*EXERCISE REQUIREMENTS*.
What lines of the data below include the word "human"? Report them by copying each.

Recorded data:
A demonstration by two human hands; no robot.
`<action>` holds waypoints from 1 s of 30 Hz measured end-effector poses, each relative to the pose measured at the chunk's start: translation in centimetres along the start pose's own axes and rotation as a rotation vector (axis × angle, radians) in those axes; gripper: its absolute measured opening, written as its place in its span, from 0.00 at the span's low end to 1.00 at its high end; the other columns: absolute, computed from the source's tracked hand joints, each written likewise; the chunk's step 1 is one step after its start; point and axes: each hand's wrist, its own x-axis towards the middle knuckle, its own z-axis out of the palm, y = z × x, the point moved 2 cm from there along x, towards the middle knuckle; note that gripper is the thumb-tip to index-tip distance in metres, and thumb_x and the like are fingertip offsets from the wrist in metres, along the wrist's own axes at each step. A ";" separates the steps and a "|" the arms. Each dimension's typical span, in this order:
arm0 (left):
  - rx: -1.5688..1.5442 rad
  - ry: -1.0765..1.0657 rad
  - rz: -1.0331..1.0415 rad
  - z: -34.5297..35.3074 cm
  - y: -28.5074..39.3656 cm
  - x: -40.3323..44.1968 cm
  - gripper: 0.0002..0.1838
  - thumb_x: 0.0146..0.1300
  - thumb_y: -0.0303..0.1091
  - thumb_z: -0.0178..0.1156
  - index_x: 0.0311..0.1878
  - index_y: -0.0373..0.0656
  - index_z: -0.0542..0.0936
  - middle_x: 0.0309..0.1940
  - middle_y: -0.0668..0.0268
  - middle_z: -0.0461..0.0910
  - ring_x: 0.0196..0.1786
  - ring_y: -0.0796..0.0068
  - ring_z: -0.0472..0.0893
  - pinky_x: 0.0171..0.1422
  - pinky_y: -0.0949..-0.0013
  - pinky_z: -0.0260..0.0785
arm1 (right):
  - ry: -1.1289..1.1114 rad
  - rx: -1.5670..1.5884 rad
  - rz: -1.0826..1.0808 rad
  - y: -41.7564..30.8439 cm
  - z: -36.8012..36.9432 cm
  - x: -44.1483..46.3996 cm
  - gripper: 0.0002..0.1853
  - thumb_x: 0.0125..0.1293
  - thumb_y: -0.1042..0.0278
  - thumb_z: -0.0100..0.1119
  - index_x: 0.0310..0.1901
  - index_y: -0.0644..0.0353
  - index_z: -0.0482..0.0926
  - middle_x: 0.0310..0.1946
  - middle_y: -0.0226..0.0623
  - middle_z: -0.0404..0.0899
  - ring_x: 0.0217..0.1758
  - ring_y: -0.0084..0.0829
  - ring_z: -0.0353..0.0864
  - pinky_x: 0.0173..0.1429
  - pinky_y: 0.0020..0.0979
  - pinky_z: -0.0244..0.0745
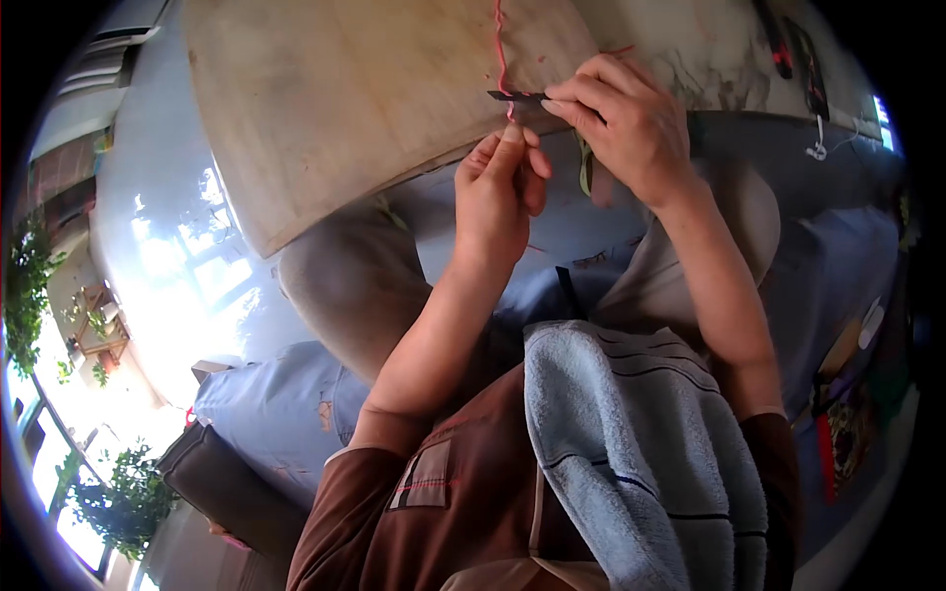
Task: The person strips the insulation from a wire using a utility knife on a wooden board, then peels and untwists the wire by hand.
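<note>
A pinkish-red cord [501, 49] runs down from the top of the view over a wooden board. My left hand [501, 187] is closed, with its thumb and forefinger pinching the lower end of that cord near the board's front edge. My right hand [626, 123] is closed on one end of a thin, flat black strip [510, 96]. The strip lies across the cord just above my left fingertips. What kind of tool the strip is, I cannot tell.
The pale wooden board [325, 98] lies in front of my knees. Black tools, one partly red [774, 49], lie at the upper right near a white cord [817, 150]. A light blue towel [631, 433] covers part of my lap. Potted plants [123, 497] stand at the left.
</note>
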 end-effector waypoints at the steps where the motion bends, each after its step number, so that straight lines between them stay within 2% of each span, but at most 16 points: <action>1: 0.007 0.005 0.007 0.0 0.0 0.0 0.12 0.70 0.37 0.47 0.34 0.41 0.74 0.19 0.65 0.75 0.12 0.82 0.63 0.16 0.77 0.54 | -0.041 0.026 0.019 -0.4 -0.4 0.2 0.05 0.55 0.65 0.64 0.31 0.53 0.79 0.28 0.26 0.75 0.31 0.32 0.77 0.33 0.31 0.73; 4: 0.029 0.016 0.007 -0.1 0.1 -0.1 0.12 0.70 0.37 0.47 0.34 0.41 0.74 0.19 0.65 0.75 0.12 0.82 0.63 0.16 0.78 0.54 | -0.117 0.160 0.244 -1.3 -0.7 0.7 0.05 0.57 0.64 0.62 0.32 0.54 0.78 0.29 0.27 0.76 0.31 0.34 0.78 0.33 0.32 0.72; 7: 0.032 0.016 0.001 0.1 0.0 0.0 0.13 0.70 0.37 0.47 0.34 0.41 0.74 0.19 0.65 0.75 0.12 0.82 0.63 0.16 0.78 0.54 | -0.198 0.004 0.224 -1.7 -1.0 1.4 0.06 0.58 0.64 0.60 0.33 0.55 0.78 0.30 0.28 0.77 0.31 0.35 0.78 0.33 0.32 0.72; 10: 0.027 0.011 0.002 0.2 0.1 0.1 0.13 0.70 0.37 0.47 0.33 0.41 0.74 0.19 0.65 0.75 0.12 0.82 0.63 0.16 0.78 0.54 | -0.258 0.026 0.249 -1.2 -1.1 1.8 0.06 0.59 0.64 0.60 0.32 0.55 0.78 0.29 0.29 0.77 0.31 0.35 0.78 0.33 0.31 0.72; 12: 0.023 0.007 -0.001 0.2 0.0 0.0 0.13 0.70 0.37 0.47 0.33 0.41 0.74 0.19 0.65 0.75 0.12 0.82 0.64 0.16 0.78 0.54 | -0.259 0.122 0.380 -0.3 -0.7 0.9 0.05 0.58 0.65 0.61 0.32 0.55 0.78 0.30 0.29 0.77 0.30 0.34 0.77 0.33 0.31 0.71; 14: 0.012 -0.001 0.000 0.1 0.1 0.0 0.12 0.70 0.37 0.47 0.33 0.41 0.75 0.19 0.65 0.75 0.12 0.82 0.64 0.16 0.78 0.54 | -0.204 0.135 0.340 0.5 -0.5 0.0 0.05 0.55 0.66 0.63 0.32 0.55 0.79 0.30 0.28 0.77 0.31 0.33 0.77 0.34 0.30 0.71; 18: 0.028 0.016 -0.017 0.0 0.3 -0.1 0.12 0.69 0.37 0.47 0.33 0.41 0.75 0.18 0.66 0.76 0.13 0.82 0.65 0.17 0.78 0.54 | -0.054 -0.009 -0.074 1.6 -1.1 -0.5 0.08 0.48 0.71 0.67 0.32 0.55 0.81 0.30 0.26 0.76 0.34 0.29 0.76 0.37 0.29 0.71; 20: 0.044 0.033 -0.026 0.1 0.3 -0.1 0.12 0.69 0.37 0.47 0.33 0.42 0.75 0.18 0.67 0.76 0.13 0.82 0.65 0.18 0.79 0.55 | -0.034 -0.045 -0.179 1.8 -1.1 -0.7 0.10 0.45 0.72 0.68 0.32 0.55 0.82 0.30 0.26 0.76 0.35 0.28 0.75 0.38 0.29 0.71; 24: 0.052 0.016 -0.013 -0.1 0.1 0.0 0.12 0.69 0.38 0.48 0.33 0.42 0.75 0.18 0.67 0.76 0.14 0.82 0.65 0.19 0.79 0.55 | -0.050 -0.012 -0.204 2.3 -0.4 -1.3 0.10 0.45 0.72 0.68 0.32 0.55 0.82 0.30 0.25 0.76 0.36 0.28 0.75 0.39 0.28 0.71; 30: 0.082 0.004 -0.002 -0.1 -0.1 0.1 0.12 0.69 0.38 0.48 0.33 0.42 0.75 0.18 0.67 0.75 0.14 0.82 0.65 0.19 0.79 0.56 | -0.062 -0.007 -0.084 2.6 0.9 -1.4 0.08 0.47 0.68 0.67 0.32 0.54 0.83 0.29 0.24 0.76 0.36 0.27 0.74 0.38 0.28 0.71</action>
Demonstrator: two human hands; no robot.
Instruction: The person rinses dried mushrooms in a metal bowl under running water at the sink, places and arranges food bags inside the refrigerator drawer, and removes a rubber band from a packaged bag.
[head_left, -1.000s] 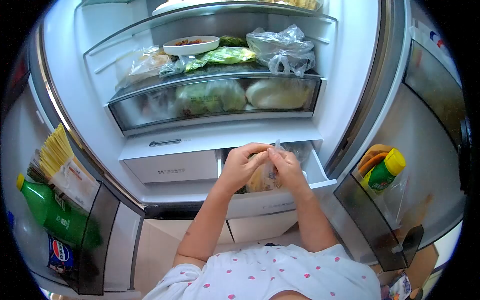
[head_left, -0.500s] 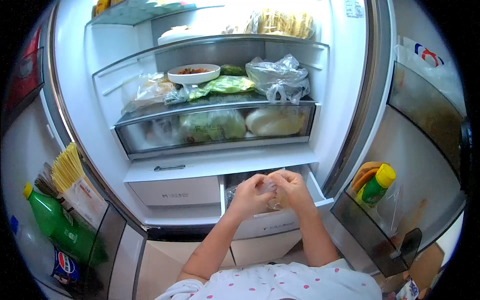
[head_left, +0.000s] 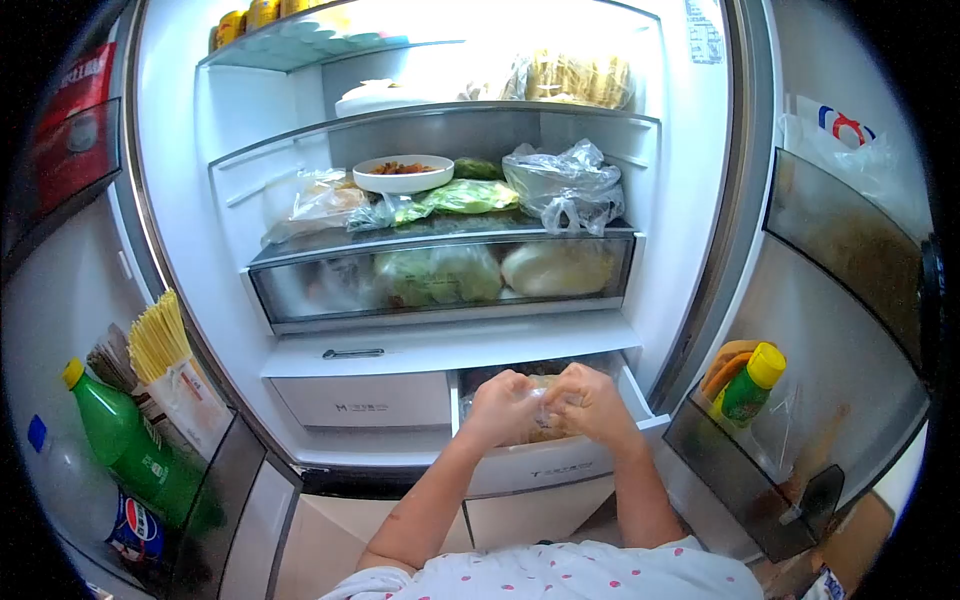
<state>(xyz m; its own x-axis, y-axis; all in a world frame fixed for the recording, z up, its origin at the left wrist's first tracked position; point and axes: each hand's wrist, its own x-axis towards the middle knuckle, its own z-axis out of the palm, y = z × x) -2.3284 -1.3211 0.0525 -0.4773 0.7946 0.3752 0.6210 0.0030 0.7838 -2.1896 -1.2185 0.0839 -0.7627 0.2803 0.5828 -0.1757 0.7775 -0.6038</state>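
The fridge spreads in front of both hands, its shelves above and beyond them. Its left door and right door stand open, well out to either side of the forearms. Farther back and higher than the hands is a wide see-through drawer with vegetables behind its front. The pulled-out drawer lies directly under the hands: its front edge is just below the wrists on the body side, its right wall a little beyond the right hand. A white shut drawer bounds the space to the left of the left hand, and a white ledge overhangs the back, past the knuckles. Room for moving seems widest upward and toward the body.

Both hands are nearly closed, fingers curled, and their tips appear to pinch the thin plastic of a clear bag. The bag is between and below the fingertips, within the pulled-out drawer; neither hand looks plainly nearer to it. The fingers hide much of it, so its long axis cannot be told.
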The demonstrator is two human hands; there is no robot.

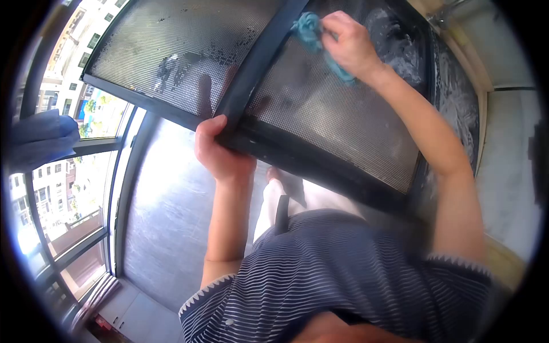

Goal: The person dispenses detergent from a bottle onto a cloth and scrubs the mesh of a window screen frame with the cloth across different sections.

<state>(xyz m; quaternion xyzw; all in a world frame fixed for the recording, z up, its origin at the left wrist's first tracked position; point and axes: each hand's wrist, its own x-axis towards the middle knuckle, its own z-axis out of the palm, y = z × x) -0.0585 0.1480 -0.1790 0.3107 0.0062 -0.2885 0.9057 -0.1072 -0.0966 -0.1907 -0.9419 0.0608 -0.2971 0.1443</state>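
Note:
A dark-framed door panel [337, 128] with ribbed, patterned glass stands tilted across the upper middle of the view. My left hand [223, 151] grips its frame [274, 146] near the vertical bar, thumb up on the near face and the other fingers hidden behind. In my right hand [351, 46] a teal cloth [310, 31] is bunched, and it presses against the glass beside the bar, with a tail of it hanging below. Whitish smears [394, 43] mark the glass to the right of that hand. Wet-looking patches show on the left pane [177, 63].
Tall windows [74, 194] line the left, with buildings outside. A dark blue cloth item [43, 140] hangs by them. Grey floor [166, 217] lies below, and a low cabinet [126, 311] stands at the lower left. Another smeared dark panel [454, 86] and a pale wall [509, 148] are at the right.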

*ANSWER BOX*.
A demonstration by two human hands; no robot.
Demonstrator: two human hands; no robot.
The demonstrator is two human hands; there is no robot.

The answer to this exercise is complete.